Please write out all the data that follows exactly, without the pictures.

### STORED DATA
□ □ □ □ □ □ □

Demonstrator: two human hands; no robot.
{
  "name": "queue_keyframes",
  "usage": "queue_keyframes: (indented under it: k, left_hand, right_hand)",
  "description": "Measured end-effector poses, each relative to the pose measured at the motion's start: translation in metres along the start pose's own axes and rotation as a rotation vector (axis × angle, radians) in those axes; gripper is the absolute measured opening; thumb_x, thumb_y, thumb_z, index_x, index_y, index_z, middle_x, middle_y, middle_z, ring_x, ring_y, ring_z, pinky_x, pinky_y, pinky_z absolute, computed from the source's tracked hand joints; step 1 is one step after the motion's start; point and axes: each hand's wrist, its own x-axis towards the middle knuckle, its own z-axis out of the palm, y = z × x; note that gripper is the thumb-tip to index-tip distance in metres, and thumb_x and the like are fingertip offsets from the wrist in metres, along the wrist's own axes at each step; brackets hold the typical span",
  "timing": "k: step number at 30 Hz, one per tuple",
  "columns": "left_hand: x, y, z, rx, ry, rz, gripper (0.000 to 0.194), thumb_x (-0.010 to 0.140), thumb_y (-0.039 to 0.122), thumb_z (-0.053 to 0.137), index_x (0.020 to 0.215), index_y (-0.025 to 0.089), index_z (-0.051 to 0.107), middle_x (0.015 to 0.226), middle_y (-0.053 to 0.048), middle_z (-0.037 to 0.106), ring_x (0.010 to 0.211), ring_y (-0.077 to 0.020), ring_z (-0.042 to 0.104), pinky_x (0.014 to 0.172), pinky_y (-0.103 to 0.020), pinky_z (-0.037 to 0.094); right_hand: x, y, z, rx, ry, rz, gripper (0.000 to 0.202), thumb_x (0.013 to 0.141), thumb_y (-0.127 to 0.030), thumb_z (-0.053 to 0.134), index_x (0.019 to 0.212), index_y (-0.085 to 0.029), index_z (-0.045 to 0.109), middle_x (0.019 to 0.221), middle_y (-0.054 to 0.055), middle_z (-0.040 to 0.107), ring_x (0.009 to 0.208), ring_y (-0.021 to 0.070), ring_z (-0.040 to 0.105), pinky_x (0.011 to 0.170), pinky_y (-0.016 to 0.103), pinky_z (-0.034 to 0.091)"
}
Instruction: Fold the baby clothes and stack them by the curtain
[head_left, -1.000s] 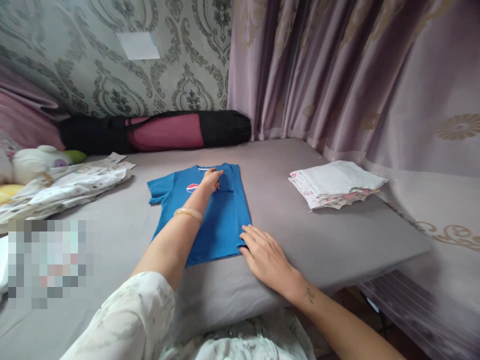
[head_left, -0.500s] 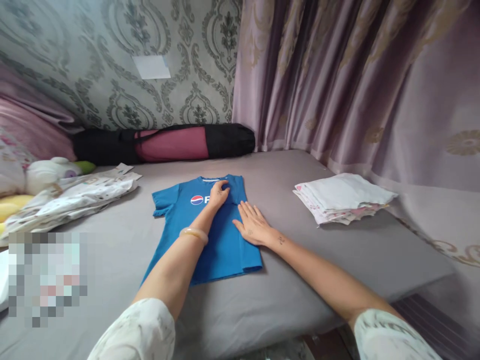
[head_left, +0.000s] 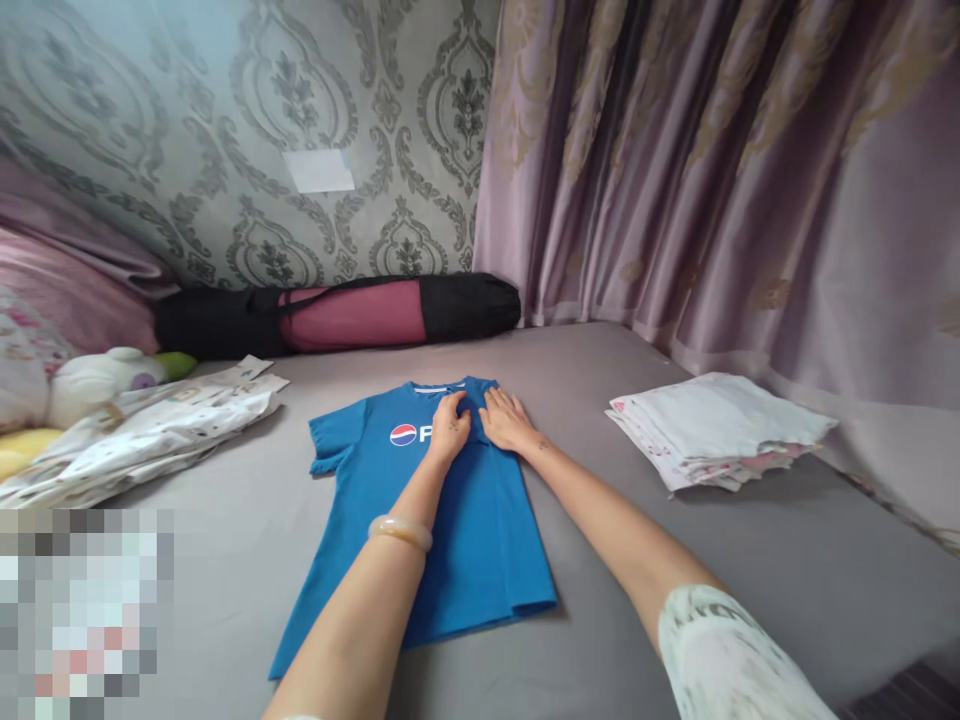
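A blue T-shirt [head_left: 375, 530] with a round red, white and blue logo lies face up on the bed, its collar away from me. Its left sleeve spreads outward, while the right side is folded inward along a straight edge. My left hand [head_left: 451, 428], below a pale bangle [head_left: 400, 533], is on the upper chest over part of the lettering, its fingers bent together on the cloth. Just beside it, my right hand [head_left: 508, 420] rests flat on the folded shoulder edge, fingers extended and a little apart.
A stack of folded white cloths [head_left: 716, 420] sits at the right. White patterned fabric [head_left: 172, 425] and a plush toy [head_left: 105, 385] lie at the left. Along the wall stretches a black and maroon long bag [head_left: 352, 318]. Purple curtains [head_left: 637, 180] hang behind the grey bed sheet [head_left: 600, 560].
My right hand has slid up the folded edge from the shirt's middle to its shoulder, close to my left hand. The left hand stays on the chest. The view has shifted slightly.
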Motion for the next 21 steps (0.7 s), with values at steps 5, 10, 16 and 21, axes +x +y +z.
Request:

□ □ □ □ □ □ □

### ANSWER FOR THIS EXERCISE
Demonstrator: two human hands; no robot.
{
  "name": "queue_keyframes",
  "usage": "queue_keyframes: (indented under it: k, left_hand, right_hand)",
  "description": "Measured end-effector poses, each relative to the pose measured at the motion's start: translation in metres along the start pose's own axes and rotation as a rotation vector (axis × angle, radians) in those axes; gripper is the absolute measured opening; thumb_x, thumb_y, thumb_z, index_x, index_y, index_z, middle_x, middle_y, middle_z, ring_x, ring_y, ring_z, pinky_x, pinky_y, pinky_z absolute, computed from the source's tracked hand joints; step 1 is one step after the motion's start; point and axes: each hand's wrist, its own x-axis towards the middle knuckle, its own z-axis out of the palm, y = z × x; note that gripper is the thumb-tip to index-tip distance in metres, and thumb_x and the like are fingertip offsets from the wrist in metres, along the wrist's own axes at each step; brackets hold the typical span",
  "timing": "k: step number at 30 Hz, one per tuple",
  "columns": "left_hand: x, y, z, rx, ry, rz, gripper (0.000 to 0.194), thumb_x (-0.010 to 0.140), thumb_y (-0.039 to 0.122), thumb_z (-0.053 to 0.137), index_x (0.020 to 0.215), index_y (-0.025 to 0.089), index_z (-0.051 to 0.107), middle_x (0.015 to 0.226), middle_y (-0.053 to 0.048), middle_z (-0.037 to 0.106), ring_x (0.010 to 0.211), ring_y (-0.077 to 0.020), ring_z (-0.042 to 0.104), pinky_x (0.014 to 0.172), pinky_y (-0.103 to 0.020), pinky_z (-0.037 to 0.094); right_hand: x, y, z, rx, ry, rz, gripper (0.000 to 0.202), thumb_x (0.013 to 0.141), thumb_y (-0.127 to 0.030), thumb_z (-0.053 to 0.134), index_x (0.019 to 0.212), index_y (-0.085 to 0.029), index_z (-0.045 to 0.109), middle_x (0.019 to 0.221), middle_y (-0.054 to 0.055), middle_z (-0.040 to 0.107), ring_x (0.009 to 0.208), ring_y (-0.021 to 0.070), ring_z (-0.040 to 0.105), pinky_x (0.011 to 0.170), pinky_y (-0.016 to 0.103), pinky_z (-0.034 to 0.091)"
}
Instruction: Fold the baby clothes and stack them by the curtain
[head_left, -1.000s] 
[head_left, -0.500s] 
[head_left, +0.000s] 
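A blue T-shirt [head_left: 375, 530] with a round red, white and blue logo lies face up on the bed, its collar away from me. Its left sleeve spreads outward, while the right side is folded inward along a straight edge. My left hand [head_left: 451, 428], below a pale bangle [head_left: 400, 533], is on the upper chest over part of the lettering, its fingers bent together on the cloth. Just beside it, my right hand [head_left: 508, 420] rests flat on the folded shoulder edge, fingers extended and a little apart.
A stack of folded white cloths [head_left: 716, 420] sits at the right. White patterned fabric [head_left: 172, 425] and a plush toy [head_left: 105, 385] lie at the left. Along the wall stretches a black and maroon long bag [head_left: 352, 318]. Purple curtains [head_left: 637, 180] hang behind the grey bed sheet [head_left: 600, 560].
My right hand has slid up the folded edge from the shirt's middle to its shoulder, close to my left hand. The left hand stays on the chest. The view has shifted slightly.
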Motion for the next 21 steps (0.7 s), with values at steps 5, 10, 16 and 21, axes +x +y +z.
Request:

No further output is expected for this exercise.